EXERCISE DETAILS —
Below are lines of data; restate word for word those running from the line containing "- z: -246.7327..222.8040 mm" to the line containing "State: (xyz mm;", inclusive, and no others.

PROVIDED DATA —
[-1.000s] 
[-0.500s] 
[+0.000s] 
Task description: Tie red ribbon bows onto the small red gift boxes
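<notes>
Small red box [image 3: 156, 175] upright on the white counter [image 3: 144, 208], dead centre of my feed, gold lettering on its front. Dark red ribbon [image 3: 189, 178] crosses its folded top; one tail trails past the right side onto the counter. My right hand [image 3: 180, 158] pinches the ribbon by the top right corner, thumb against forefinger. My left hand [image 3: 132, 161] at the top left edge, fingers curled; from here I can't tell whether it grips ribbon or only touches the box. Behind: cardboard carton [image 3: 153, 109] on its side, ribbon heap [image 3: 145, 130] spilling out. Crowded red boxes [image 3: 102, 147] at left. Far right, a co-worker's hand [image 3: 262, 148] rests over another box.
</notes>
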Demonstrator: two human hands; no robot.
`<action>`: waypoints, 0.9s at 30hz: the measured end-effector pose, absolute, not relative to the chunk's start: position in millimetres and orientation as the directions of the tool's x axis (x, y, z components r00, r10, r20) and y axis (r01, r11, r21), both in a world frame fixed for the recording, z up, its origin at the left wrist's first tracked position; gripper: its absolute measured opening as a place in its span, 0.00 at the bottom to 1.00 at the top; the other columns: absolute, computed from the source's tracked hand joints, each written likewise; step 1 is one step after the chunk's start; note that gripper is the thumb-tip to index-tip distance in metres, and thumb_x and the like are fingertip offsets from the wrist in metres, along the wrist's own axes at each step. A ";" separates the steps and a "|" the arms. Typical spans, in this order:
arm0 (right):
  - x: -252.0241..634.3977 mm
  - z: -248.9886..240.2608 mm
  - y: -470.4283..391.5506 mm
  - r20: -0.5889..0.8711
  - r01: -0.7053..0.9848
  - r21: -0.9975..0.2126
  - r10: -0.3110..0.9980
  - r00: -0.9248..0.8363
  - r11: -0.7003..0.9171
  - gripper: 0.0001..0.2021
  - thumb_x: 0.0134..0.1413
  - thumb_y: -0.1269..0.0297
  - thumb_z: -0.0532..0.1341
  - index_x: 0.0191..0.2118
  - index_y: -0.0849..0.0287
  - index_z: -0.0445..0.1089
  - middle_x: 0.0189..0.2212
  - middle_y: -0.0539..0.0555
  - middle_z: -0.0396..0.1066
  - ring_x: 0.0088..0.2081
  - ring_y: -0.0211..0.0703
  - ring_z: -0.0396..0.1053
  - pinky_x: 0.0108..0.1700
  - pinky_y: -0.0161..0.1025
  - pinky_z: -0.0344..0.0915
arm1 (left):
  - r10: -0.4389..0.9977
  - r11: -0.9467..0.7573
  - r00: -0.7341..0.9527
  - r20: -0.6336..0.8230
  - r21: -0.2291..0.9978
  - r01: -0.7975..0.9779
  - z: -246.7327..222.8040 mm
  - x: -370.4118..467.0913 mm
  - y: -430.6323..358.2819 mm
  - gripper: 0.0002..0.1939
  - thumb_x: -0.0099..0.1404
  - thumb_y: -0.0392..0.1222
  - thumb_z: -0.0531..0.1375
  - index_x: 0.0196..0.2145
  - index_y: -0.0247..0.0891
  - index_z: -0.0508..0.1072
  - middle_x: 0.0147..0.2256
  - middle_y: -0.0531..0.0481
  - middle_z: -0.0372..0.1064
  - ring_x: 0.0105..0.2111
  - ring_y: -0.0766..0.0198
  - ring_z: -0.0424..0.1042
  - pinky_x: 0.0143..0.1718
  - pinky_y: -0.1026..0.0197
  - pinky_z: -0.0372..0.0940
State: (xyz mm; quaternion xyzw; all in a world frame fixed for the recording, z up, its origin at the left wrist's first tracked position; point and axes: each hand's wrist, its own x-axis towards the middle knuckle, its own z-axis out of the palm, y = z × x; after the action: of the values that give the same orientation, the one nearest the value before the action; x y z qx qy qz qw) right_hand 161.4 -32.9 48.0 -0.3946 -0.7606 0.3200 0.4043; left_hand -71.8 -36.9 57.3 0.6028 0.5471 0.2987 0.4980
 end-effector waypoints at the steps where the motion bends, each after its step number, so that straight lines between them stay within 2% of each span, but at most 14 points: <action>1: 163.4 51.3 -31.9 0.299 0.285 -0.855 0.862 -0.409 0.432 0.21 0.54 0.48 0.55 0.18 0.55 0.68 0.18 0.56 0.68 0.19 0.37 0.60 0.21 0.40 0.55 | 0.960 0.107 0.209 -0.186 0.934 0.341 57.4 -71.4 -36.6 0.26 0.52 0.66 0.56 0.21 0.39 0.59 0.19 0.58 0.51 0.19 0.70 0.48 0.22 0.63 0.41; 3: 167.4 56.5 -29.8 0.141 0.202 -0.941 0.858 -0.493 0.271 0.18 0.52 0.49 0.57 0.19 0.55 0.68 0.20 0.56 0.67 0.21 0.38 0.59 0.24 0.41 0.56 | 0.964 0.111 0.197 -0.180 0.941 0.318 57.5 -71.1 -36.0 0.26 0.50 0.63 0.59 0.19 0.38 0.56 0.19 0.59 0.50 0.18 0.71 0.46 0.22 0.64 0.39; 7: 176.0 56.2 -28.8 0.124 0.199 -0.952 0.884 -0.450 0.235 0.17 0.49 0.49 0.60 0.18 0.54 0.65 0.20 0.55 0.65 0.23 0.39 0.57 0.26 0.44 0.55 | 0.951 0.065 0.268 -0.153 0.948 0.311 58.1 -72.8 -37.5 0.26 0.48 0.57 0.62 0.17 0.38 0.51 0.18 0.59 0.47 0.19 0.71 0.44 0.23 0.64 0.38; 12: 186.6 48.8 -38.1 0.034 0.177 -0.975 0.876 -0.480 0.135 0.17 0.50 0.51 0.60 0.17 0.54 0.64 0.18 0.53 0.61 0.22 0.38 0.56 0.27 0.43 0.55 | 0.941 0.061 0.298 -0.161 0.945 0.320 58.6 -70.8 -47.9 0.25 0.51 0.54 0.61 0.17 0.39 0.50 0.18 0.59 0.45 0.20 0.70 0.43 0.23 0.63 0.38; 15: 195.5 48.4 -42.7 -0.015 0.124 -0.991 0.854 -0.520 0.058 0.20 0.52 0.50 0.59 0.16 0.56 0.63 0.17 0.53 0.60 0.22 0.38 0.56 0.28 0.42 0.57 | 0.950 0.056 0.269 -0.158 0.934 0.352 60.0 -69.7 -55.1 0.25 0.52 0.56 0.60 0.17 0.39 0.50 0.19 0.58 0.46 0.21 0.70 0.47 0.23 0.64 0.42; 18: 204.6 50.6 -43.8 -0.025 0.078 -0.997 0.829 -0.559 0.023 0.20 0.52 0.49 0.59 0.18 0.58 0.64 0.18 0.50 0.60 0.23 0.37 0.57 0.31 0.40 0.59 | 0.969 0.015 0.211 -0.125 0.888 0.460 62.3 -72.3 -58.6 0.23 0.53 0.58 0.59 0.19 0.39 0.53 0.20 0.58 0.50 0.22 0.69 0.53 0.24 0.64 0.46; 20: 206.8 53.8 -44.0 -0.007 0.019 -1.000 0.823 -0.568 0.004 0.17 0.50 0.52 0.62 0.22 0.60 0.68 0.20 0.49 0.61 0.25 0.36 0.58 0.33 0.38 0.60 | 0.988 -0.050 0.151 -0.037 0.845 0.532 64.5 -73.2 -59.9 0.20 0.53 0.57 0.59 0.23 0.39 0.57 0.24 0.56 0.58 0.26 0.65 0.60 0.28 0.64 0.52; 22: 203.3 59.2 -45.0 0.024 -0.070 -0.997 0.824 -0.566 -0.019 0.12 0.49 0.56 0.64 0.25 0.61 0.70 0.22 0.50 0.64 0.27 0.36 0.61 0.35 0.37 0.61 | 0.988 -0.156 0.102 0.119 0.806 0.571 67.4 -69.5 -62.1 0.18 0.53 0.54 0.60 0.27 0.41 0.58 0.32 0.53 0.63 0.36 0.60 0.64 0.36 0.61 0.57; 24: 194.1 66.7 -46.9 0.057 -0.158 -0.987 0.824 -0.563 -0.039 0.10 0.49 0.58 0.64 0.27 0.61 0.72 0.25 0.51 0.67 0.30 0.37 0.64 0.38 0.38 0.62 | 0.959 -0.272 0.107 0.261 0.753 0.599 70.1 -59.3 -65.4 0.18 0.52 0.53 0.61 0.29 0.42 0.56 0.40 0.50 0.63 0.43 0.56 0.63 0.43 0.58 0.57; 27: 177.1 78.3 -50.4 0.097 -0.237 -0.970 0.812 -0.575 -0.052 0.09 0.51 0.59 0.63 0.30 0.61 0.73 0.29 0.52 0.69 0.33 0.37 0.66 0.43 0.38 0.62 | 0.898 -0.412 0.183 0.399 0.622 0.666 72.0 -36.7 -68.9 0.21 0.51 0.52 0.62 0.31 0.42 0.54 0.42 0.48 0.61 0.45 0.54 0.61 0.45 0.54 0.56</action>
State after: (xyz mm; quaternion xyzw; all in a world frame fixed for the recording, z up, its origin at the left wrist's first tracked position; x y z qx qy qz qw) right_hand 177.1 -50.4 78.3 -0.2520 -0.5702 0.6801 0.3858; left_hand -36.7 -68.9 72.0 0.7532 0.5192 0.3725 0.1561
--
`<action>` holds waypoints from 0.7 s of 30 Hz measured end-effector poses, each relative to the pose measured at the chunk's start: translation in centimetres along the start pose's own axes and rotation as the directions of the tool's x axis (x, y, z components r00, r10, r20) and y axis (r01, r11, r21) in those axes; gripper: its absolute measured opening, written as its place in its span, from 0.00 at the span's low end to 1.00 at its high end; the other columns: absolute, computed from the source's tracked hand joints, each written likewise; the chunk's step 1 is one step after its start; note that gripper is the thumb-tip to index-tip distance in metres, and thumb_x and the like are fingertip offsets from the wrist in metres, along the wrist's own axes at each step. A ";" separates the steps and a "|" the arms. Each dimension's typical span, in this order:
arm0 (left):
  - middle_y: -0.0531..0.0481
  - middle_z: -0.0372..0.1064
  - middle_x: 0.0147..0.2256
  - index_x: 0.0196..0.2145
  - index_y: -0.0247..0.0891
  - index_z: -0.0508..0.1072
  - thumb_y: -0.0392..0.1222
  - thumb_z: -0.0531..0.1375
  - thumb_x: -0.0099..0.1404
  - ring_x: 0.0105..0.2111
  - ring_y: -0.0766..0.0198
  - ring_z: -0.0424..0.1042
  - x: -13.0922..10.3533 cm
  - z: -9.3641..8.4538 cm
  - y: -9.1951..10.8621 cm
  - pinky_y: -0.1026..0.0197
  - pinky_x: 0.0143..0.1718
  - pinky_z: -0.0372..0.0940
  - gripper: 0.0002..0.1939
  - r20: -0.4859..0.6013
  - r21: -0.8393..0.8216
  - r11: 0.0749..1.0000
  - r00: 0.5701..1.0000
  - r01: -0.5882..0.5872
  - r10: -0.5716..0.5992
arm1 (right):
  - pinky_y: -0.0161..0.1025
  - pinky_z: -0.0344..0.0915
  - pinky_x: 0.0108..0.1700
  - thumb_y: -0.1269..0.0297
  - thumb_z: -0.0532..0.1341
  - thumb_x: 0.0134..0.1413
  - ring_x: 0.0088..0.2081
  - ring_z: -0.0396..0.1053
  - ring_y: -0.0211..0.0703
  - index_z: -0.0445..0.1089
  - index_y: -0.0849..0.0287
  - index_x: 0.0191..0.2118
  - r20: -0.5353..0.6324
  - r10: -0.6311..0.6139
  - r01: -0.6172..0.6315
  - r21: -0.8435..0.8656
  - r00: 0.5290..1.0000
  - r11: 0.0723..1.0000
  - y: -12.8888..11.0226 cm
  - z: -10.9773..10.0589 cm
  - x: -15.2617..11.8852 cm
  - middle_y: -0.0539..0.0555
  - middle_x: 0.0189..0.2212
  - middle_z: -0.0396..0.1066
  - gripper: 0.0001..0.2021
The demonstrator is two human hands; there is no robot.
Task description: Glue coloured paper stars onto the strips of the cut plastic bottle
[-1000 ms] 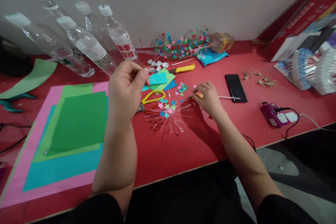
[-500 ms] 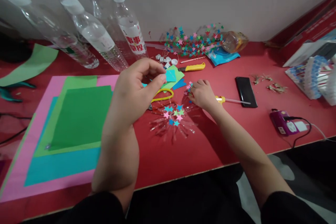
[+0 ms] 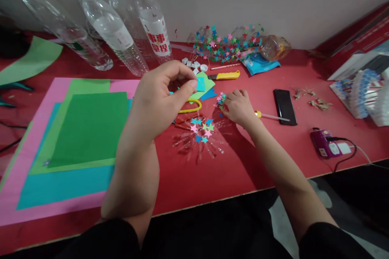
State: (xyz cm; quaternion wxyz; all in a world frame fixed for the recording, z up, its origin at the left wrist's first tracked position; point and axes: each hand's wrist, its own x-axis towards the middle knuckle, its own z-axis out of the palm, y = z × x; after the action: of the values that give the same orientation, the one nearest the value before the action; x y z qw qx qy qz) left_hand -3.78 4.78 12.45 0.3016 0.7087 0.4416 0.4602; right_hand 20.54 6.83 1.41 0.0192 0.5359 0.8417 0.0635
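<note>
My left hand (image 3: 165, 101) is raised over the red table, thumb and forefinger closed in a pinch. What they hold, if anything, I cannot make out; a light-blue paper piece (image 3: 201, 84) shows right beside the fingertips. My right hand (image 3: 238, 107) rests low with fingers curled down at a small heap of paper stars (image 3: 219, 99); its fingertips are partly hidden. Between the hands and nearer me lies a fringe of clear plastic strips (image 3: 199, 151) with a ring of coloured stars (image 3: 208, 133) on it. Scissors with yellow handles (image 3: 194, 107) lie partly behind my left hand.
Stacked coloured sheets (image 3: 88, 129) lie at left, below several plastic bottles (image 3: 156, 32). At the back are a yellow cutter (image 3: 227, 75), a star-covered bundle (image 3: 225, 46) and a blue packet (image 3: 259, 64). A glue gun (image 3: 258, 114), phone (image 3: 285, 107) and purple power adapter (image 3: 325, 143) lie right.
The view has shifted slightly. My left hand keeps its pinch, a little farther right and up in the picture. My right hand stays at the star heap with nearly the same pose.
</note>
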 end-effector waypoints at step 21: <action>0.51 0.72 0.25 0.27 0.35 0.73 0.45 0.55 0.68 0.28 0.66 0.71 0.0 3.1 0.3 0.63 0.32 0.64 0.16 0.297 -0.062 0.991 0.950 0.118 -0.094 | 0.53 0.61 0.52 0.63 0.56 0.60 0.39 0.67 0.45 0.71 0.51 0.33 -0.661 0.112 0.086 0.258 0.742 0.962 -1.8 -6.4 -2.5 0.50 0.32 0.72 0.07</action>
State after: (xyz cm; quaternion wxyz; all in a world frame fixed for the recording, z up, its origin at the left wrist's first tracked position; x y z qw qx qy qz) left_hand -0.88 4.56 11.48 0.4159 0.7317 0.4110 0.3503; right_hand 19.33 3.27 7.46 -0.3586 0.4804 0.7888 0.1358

RESULT —
  - z: -246.7327..222.8040 mm
  - x: -370.4118..467.0913 mm
  - y: -430.6323..358.2819 mm
  - gripper: 0.0002..0.1939
  - thumb_x: -0.0099..0.1404
  - thumb_y: -0.0392..0.1222
  - thumb_z: -0.0531..0.1375
  - index_x: 0.0196..0.2145
  - index_y: -0.0247..0.0891
  - index_z: -0.0508..0.1072
  - middle_x: 0.0147..0.2256
  - middle_y: -0.0531..0.0481
  - middle_z: -0.0372..0.1064
  - ring_x: 0.0105..0.2111
  - ring_y: -0.0766..0.0198
  - ring_z: -0.0424..0.1042
  - pinky_x: 0.0143..0.1718
  - pinky_y: -0.1026..0.0197
  - pinky_z: -0.0372..0.0940
State: (xyz mm; quaternion xyzw; all in a world frame fixed for the recording, z up, its origin at the left wrist's first tracked position; point and axes: each hand's wrist, its own x-axis towards the middle knuckle, its own z-axis out of the palm, y = z × x; after the action: of the values that give the same orientation, the one nearest the value before the action; x y z qx qy qz qw) right_hand 161.4 -32.9 48.0 -0.3946 -0.7606 0.3200 0.4043; left_hand -71.8 -36.9 57.3 0.6028 0.5471 0.2987 0.4980

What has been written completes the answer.